Geçtiğimiz yıl Fransa’nın borcu 2.7 trilyon sterlinin üzerine çıkarak GSYH’nin yüzde 113.7’sine ulaştı. Almanya’nın kamu borcu ise 2 trilyon sterlinden fazla ve bu GSYH’nin yaklaşık yüzde 62,4’üne denk geliyor. Telegraph’a göre, Almanlar için, Fransa’nın dağ gibi kamu borcuna kaygıyla bakıp “Birkaç yıl içinde biz de aynı durumda mı olacağız?” demek son derece ‘rahatsız edici’ bir deneyim olacak.

MERZ SPD İLE KOALİSYON ARAYAŞINDA
Almanya için Alternatif (AfD) Partisi Eş Başkanı Alice Weidel, dünkü seçimin ardından kurulacak yeni hükümette sorumluluk almak istediklerini söyledi. Weidel, seçimi önde tamamlayan Hristiyan Birlik partilerine (CDU/CSU) koalisyon teklifini yineleyerek, “Dün ve geçtiğimiz haftalarda da vurguladığım gibi, sorumluluk almaya hazırız çünkü Alman seçmenler, siyasi değişime oy verdi. AfD ve CDU için güçlü bir çoğunluğa sahibiz. Seçmenler, merkez sağ bir hükümet istiyor.” ifadelerini kullandı.

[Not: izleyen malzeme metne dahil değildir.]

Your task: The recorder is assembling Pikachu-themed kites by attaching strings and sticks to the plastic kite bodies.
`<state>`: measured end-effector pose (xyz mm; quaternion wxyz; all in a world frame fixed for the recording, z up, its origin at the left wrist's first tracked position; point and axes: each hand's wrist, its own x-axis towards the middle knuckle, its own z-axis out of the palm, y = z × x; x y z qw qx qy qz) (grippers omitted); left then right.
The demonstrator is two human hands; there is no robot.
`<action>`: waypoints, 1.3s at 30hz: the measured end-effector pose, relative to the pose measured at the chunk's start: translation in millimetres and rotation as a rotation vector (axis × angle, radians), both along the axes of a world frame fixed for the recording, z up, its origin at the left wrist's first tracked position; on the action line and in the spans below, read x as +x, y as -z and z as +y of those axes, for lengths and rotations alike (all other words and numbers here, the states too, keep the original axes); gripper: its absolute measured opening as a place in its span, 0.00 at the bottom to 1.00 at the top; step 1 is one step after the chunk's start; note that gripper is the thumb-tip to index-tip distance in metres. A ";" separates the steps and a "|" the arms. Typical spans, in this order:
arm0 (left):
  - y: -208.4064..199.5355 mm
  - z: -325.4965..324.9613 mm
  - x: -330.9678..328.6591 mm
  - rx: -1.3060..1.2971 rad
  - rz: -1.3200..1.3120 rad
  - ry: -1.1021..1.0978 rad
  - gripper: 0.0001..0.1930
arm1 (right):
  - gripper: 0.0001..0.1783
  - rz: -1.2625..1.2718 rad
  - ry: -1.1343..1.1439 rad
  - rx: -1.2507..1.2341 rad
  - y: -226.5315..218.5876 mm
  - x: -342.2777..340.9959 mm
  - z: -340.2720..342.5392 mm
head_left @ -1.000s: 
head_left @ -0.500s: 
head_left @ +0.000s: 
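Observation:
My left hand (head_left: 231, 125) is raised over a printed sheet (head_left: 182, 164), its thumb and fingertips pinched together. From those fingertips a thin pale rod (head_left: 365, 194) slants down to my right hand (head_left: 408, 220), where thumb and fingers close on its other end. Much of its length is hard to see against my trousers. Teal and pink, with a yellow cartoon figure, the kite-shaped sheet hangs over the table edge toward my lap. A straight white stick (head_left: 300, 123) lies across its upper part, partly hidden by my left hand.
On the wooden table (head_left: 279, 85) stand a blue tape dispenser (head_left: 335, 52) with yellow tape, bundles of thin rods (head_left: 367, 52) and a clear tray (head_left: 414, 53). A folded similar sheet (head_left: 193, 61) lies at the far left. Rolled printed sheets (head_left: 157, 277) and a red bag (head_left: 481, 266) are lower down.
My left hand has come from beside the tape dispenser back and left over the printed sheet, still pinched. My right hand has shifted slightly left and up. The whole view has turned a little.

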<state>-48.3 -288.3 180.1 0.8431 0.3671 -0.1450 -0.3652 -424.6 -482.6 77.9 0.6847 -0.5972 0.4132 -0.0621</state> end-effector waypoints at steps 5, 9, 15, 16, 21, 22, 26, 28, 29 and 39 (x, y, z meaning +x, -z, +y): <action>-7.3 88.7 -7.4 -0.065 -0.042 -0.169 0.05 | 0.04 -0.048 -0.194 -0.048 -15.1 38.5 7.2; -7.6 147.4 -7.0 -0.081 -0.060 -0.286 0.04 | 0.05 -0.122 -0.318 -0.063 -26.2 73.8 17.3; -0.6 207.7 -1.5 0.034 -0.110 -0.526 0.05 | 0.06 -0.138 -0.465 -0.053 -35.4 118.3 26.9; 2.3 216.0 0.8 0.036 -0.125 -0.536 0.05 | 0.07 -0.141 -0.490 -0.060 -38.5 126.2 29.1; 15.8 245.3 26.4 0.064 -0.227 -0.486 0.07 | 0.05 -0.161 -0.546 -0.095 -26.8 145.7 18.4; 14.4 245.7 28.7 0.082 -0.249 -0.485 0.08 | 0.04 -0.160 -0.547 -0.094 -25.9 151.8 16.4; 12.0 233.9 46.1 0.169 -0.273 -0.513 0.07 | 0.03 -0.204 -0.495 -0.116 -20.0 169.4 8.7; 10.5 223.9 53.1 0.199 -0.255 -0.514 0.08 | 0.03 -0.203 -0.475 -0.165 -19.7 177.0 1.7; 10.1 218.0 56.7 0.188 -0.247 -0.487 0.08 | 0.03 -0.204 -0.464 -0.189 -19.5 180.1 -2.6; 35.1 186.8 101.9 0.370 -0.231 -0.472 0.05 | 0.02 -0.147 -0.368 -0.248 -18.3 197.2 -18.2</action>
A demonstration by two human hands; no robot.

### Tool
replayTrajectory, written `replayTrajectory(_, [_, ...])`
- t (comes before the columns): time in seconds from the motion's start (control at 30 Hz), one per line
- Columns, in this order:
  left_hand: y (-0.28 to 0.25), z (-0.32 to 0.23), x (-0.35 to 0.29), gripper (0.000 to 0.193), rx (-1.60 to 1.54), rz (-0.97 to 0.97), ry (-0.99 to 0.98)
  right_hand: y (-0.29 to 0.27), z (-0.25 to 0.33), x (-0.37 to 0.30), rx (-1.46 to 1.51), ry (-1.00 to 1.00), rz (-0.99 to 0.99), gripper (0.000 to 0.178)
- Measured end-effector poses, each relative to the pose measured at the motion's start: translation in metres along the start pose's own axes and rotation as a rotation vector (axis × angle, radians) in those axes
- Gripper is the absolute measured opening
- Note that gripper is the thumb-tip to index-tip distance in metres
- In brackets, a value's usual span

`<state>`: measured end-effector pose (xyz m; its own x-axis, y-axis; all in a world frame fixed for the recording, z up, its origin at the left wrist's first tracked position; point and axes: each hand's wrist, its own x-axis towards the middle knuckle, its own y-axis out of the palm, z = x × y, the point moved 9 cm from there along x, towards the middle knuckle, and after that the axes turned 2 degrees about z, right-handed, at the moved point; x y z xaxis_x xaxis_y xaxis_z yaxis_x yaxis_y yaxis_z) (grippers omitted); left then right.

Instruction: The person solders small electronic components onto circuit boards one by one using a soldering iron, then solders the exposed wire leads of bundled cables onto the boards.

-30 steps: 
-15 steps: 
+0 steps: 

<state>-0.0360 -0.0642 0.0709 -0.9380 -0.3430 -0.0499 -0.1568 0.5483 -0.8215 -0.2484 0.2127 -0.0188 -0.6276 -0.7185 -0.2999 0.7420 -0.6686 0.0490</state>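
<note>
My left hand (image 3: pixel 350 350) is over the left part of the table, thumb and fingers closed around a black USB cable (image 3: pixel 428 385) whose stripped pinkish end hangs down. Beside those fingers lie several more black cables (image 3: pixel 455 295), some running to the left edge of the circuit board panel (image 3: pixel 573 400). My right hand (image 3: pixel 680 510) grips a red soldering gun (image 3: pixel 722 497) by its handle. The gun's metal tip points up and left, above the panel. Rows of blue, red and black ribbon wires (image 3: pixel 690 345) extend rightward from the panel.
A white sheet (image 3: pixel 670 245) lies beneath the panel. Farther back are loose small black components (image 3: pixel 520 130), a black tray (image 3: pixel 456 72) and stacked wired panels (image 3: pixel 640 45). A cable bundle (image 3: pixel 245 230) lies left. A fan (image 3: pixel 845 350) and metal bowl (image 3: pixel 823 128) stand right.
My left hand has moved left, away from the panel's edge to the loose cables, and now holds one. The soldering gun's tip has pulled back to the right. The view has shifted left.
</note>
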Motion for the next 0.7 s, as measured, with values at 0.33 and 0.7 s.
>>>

Seçimin galibi Merz ise Olaf Scholz’un partisi olan Sosyal Demokrat Partisi ile bir koalisyon kurma niyetinde olduğunu söyledi.Pazar günkü oylamanın ardından Berlin’de bir basın toplantısı düzenleyen Merz, “Sosyal Demokratlarla bir hükümet kurabilecek durumdayız ve istediğimiz tam olarak da bu ” dedi.